Старуха накрыла на стол, и вышло, что Ада продолжала сегодня тем же, чем вчера закончила. Я у вас растолстею, есть и есть без конца, засмеялась она и тут же почувствовала, как голодна. Куда, смотри, какая ледащая, рази тебя прокормишь, без улыбки отозвалась старуха. Поели щей с салом и опять жареной картошки. А где ж ваша дочь, поинтересовалась Ада. Уехала, помолчав, сказала старуха. Куда, удивилась Ада. К себе, ответила старуха. А, так она живет не с вами, догадалась Ада. Не с нами, согласилась старуха. А где, задала новый вопрос Ада. Старуха посмотрела на Занегина. Занегин сказал: она ей не дочь. И потер подбородок. С некоторых пор у него появился этот незнакомый жест. А кто, спросила Ада. Просто знакомая, ответил Занегин.

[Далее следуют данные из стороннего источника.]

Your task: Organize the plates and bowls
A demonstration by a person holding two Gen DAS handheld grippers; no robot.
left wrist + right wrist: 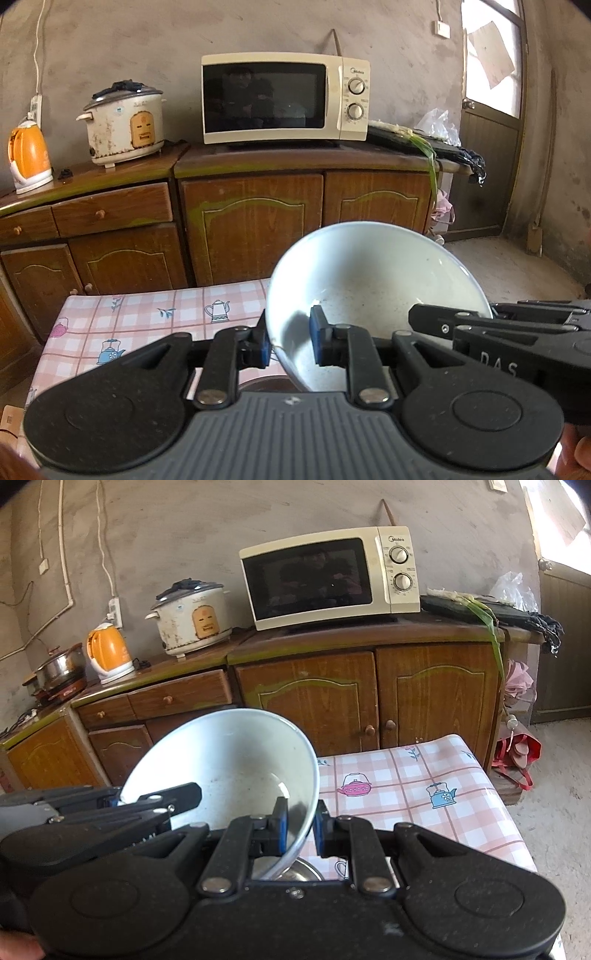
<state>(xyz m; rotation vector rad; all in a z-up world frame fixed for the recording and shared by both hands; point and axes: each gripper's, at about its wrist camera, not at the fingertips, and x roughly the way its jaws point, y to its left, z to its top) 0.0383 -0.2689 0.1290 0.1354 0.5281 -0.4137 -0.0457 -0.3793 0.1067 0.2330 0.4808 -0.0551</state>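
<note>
Two grippers share one white bowl (373, 295), each clamped on an opposite side of its rim. Seen from the left wrist, the left gripper (290, 341) pinches the bowl's near-left rim between its blue pads (317, 334), one pad inside the bowl and one outside; the right gripper (480, 317) reaches in from the right and its fingertips are hidden behind the rim. Seen from the right wrist, the right gripper (301, 825) nips the bowl's (229, 764) right wall the same way, and the left gripper (118, 799) comes in from the left.

Held tilted above the counter (155, 314), which wears a pink checked cloth printed with teapots, the bowl shows an empty inside with faint specks. Below the right gripper's jaws a metal dish (303, 871) peeks out, mostly covered by the gripper body. Ahead, beyond the bowl, stand a wooden cabinet (251, 214), a cream microwave (284, 98), a rice cooker (123, 122) and an orange kettle (29, 158).
</note>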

Старуха взяла топор. Я наколю, сказал Занегин, и забрал топор у старухи. Подожди, я с тобой, сказала Ада, только оденусь. Не потеряешься, тут негде, бросил Занегин и пошел из сеней. Через пару минут Ада спускалась следом по ступенькам крыльца во двор. Занегин, поставив полено на деревянную колоду на попа, ловко раскалывал его напополам, затем еще напополам. Ада засмотрелась на его ловкие движения и как будто забыла о том, что услышала. Лишь тяжесть в груди, похожая весом на эту колоду, мешала.

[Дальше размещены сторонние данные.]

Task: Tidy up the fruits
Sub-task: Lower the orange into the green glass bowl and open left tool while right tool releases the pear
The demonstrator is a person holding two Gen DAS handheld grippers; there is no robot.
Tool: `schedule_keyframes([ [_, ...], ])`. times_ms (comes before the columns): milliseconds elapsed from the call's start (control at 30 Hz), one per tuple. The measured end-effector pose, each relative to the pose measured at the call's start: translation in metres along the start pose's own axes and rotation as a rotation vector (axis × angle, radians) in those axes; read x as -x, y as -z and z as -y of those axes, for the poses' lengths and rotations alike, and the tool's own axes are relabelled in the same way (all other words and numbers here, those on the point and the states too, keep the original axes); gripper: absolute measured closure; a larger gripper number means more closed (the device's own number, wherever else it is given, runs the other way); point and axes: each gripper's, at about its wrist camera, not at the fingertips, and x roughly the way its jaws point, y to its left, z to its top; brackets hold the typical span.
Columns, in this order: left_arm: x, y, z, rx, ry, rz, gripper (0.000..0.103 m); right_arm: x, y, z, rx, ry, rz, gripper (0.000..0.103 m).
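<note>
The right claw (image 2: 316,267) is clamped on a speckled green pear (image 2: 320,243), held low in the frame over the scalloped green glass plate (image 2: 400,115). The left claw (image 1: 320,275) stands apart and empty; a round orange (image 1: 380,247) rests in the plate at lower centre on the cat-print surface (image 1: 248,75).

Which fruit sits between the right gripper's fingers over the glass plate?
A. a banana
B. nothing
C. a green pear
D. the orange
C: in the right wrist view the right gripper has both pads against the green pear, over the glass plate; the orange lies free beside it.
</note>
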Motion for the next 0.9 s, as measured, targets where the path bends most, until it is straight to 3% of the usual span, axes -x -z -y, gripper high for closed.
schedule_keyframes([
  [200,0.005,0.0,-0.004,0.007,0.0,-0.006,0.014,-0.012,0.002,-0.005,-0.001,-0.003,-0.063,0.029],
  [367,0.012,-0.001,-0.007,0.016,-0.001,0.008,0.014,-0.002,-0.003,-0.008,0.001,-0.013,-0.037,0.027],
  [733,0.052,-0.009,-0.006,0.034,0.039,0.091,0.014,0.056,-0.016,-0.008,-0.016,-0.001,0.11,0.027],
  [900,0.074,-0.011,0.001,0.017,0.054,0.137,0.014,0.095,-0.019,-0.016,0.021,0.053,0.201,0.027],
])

Ариадна. Скажи, что это значит.

Занегин. Что ты имеешь в виду?

Ариадна. Ты прекрасно понимаешь.

Занегин. Подойди сюда.

Ариадна. Хочешь зарубить меня топором?

Занегин. Я не хочу кричать. Эта женщина здешняя. Не отсюда, а близко. Я был знаком с ней раньше. И когда меня отправили сюда на поселение, я через какое-то время ей написал.